Davi é possivelmente um dos personagens mais emblemáticos do Antigo Testamento — é o grande rei de Israel, abençoado por Javé e criador de um reino de mais de 400 anos. Mas e se na realidade Davi não tivesse matado Golias, não fosse pai de Salomão e tivesse matado o antigo rei Saul? Essas são hipóteses do pesquisador Joel Baden, professor de Yale e especialista no Antigo Testamento, apresentadas no livro “Davi - a vida real de um herói bíblico”, publicado no Brasil em abril desse ano.
As histórias de Davi ocupam 42 capítulos da Bíblia, entre Samuel 1,16 e Reis 1,2; e narram como o simples pastor se tornou um rei exemplar e herói de Israel. A proposta de Baden é fazer uma leitura crítica e atenta desse trecho bíblico para chegar na verdadeira história do personagem, criando assim uma biografia da figura bíblica.

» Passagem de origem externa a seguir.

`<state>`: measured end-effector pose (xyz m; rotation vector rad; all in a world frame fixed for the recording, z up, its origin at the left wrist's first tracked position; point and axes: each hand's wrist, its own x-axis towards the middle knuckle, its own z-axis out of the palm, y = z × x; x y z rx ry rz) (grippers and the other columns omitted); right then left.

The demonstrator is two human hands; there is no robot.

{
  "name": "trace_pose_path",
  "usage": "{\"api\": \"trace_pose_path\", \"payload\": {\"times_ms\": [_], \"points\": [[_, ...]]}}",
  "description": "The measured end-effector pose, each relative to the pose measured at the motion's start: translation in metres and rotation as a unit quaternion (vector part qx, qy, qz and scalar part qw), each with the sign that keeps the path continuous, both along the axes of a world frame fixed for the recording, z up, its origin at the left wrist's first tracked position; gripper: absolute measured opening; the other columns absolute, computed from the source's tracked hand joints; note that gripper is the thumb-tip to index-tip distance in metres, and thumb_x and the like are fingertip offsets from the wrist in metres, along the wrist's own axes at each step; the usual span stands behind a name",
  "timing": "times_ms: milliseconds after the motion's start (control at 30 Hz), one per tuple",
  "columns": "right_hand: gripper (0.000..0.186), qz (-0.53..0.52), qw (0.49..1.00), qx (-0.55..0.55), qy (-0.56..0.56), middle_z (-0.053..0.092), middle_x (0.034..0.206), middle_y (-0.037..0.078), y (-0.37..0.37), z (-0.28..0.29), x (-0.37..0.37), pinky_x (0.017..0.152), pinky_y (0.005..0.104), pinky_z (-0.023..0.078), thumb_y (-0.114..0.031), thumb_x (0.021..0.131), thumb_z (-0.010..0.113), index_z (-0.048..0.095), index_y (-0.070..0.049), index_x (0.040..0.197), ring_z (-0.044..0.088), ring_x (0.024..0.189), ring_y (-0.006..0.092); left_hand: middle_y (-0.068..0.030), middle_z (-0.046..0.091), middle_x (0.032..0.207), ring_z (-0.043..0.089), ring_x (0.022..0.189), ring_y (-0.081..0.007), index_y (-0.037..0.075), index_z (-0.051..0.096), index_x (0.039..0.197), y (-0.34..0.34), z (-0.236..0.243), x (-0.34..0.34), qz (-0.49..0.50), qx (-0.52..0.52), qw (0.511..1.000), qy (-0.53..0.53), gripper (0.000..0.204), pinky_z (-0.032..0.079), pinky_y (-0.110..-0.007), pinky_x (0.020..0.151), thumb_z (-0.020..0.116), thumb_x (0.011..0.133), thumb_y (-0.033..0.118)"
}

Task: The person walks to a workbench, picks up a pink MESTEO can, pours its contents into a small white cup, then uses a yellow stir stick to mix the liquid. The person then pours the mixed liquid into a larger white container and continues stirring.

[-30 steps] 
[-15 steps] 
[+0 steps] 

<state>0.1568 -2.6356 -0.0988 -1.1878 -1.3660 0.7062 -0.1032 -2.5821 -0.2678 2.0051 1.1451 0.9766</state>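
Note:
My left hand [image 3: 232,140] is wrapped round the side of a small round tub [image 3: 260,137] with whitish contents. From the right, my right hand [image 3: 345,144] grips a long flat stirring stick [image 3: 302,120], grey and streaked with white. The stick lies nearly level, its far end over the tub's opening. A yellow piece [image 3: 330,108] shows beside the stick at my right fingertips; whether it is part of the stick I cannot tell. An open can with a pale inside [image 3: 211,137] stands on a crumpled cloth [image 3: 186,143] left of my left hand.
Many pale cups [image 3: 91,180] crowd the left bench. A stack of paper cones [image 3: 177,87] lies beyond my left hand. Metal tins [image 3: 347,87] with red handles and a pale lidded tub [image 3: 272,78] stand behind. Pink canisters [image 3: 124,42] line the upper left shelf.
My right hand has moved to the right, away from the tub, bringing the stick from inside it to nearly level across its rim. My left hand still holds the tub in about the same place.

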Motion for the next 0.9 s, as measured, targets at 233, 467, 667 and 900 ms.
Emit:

Pela ausência de documentos e testemunhas do período, o autor usa a própria Bíblia como fonte histórica. É necessário, porém, considerar que os escritos são fortemente influenciados por onde, por quem e por que foram feitos. Como pesquisador, Baden propõe uma interpretação dessas intenções para separar os fatos históricos das apologias e exageros, já que considera que a história de Davi é tal como é por que foi escrita como uma maneira de defendê-lo de acusações de assassinato e exaltá-lo como herói ainda na época em que estava vivo.
História crítica
Baden chega em sua pesquisa a conclusões que podem ser controversas. A primeira delas é que Davi não teria matado o gigante Golias, já que a própria Bíblia credita o feito a Elanã em um momento posterior. Além disso, ele não teria escrito os Salmos, hipótese apoiada na tradução de algumas partículas lexicais referentes à autoria presentes nos cabeçalhos desses textos. Por fim, teria atuado como mercenário dos filisteus depois de ter fugido do reino de Saul e, logo em seguida, teria ao menos ajudado no ataque filisteu à Jerusalém e participado de alguma maneira da morte do rei, começando o novo reinado.
Baden questiona ainda a paternidade de Salomão, que supostamente não foi filho de Davi. O autor apresenta pesquisas que mostram que essa parte do texto bíblico teria sido inserida posteriormente - e na realidade Salomão seria filho de Urias, oficial do exército que teria relações com a rainha Betsabá.
Esse método de leitura da Bíblia empregado por Baden, denominado histórico-crítico, faz uma dissecação do texto procurando contradições, camadas e momento de autoria. “Existe uma necessidade de legitimação da história de Davi para manter no poder uma linhagem de 400 anos, que não seria aceita facilmente. É claro que boa parte da narrativa tenta justificar isso. O Davi como a Bíblia descreve não existiu mesmo”, explica Luiz José Dietrich, professor do programa de pós-graduação em Teologia da PUC-PR.
O método histórico-crítico pode se apoiar ainda em evidências externas, como a arqueologia, que podem fornecer provas que corroboram ou não as hipóteses formadas por essas leituras. Dietrich comenta, por exemplo, como as descobertas arqueológicas mostram que Jerusalém na época de Davi era uma vila pequena e pouco desenvolvida, enquanto a Bíblia descreve esse mesmo momento como um período de grande prosperidade e riqueza.
Davi e a religião
As afirmações de Baden parecem contrariar a fé, mas a verdade é que estudos científicos nem sempre influenciam a prática religiosa das pessoas. “Por mais que estudos científicos sérios e bem embasados sejam feitos, eles possuem um lugar no conhecimento científico e acadêmico que não necessariamente se sobrepõem à fé e à devoção das pessoas religiosas”, diz a professora de história da UFPR e pesquisadora de história da religião Karina Kosicki Bellotti. A pesquisadora lembra ainda que esse fenômeno já aconteceu com outras figuras bíblicas, inclusive com Jesus, sem que isso alterasse a fé.
O Davi lendário é mais uma estátua de mármore que uma personalidade viva, mais um símbolo que um homem. O Davi histórico, pelo contrário, é ambicioso, inteligente, persuasivo e ameaçador, nem sempre no poder, mas quase sempre no controle. Ele não é alguém que queremos imitar, mas uma pessoa que podemos respeitar.